* [Description of the task] Leaving out the pictures, please reproduce exactly and only the lines from the one that contains "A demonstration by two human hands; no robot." through the last line below.

* [Stored data]
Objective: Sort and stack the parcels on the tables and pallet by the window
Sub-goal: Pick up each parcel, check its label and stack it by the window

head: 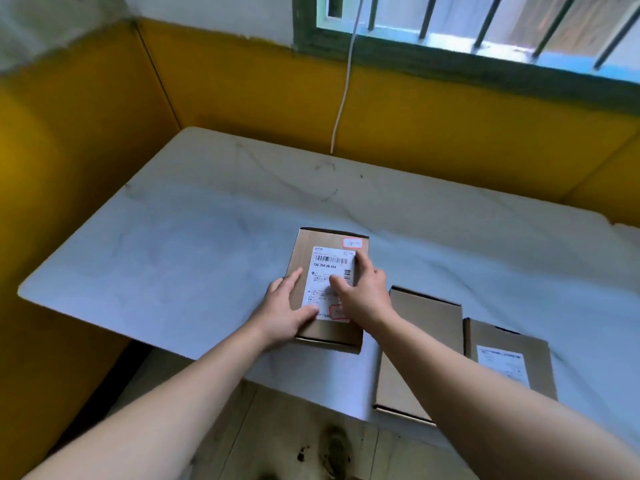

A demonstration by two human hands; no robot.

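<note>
A flat cardboard parcel (322,247) with a white shipping label lies near the front edge of the white marble-look table (194,237). My left hand (285,311) rests on its left side with straight fingers, thumb over the label's lower edge. My right hand (360,292) lies flat on the parcel's right side, fingers along the label's right edge. To the right lies a plain cardboard parcel (422,337), partly hidden by my right forearm. Another labelled parcel (509,362) sits beside that one, further right.
A yellow wall (242,84) runs behind and to the left of the table. A barred window (485,26) is above, and a white cable (343,98) hangs down to the table's back edge. Tiled floor (277,438) shows below the front edge.
</note>
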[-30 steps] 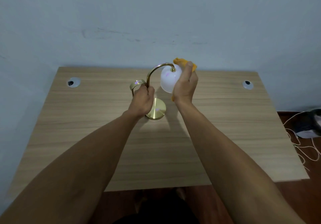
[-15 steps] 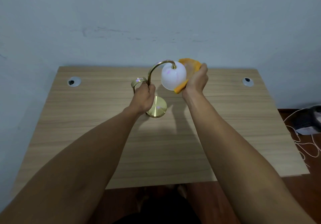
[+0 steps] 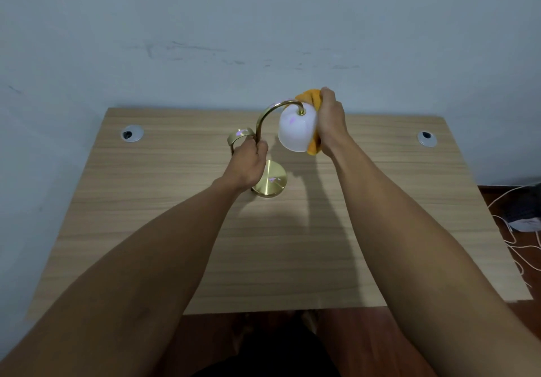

* [Your response]
A demonstration by two human hands; no robot.

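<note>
A flat cardboard parcel (322,247) with a white shipping label lies near the front edge of the white marble-look table (194,237). My left hand (285,311) rests on its left side with straight fingers, thumb over the label's lower edge. My right hand (360,292) lies flat on the parcel's right side, fingers along the label's right edge. To the right lies a plain cardboard parcel (422,337), partly hidden by my right forearm. Another labelled parcel (509,362) sits beside that one, further right.
A yellow wall (242,84) runs behind and to the left of the table. A barred window (485,26) is above, and a white cable (343,98) hangs down to the table's back edge. Tiled floor (277,438) shows below the front edge.
</note>
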[-30 steps] 
[-15 steps] 
[+0 steps] 

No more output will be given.